## What you should do
State the count of lines below featuring the word "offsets", and write nothing further.

## Available data
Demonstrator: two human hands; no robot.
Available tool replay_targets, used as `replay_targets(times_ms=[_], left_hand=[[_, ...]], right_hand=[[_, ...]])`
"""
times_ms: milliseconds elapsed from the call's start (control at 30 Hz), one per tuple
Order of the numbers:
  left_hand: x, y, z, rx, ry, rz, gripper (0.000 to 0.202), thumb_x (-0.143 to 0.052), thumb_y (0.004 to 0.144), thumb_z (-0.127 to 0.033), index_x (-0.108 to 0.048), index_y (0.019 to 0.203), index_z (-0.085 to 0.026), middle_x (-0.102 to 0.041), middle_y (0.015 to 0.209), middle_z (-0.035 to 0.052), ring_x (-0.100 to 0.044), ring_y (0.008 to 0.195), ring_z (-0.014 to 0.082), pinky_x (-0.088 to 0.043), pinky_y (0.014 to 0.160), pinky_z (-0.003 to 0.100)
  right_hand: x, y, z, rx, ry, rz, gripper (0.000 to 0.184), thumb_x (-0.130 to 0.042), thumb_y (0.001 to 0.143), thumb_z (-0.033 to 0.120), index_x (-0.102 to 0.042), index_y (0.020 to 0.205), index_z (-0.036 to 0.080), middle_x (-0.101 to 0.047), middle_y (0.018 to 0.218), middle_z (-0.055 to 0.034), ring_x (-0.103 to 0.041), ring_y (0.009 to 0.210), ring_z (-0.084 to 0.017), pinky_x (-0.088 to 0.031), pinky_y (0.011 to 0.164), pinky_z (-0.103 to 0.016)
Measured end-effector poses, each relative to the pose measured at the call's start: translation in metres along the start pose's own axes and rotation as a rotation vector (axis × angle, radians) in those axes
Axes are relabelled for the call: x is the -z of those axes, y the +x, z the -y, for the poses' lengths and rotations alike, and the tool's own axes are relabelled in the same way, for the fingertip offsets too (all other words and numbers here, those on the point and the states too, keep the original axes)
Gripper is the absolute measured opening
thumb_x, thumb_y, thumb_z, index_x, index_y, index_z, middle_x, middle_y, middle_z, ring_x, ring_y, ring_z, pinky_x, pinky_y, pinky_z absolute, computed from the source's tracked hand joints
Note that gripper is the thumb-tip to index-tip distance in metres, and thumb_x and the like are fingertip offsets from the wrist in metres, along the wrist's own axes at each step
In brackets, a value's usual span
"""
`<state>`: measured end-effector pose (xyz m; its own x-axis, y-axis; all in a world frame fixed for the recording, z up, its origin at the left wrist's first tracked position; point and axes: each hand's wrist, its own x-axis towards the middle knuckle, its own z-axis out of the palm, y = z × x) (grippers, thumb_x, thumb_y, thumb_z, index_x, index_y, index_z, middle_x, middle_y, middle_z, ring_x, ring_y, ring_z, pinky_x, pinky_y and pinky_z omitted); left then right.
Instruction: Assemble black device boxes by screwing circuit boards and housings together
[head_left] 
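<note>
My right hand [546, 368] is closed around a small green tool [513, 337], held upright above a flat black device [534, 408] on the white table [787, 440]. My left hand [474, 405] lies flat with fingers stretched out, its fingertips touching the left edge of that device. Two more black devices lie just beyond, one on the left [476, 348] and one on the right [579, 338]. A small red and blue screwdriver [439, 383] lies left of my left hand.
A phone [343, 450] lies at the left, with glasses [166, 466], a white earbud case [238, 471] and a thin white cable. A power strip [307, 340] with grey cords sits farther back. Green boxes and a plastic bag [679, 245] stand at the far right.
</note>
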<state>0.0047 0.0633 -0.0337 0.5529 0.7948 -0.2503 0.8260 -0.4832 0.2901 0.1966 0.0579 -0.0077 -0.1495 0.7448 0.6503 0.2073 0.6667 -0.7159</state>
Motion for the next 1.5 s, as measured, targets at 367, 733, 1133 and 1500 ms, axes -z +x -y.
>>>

## Task answer
2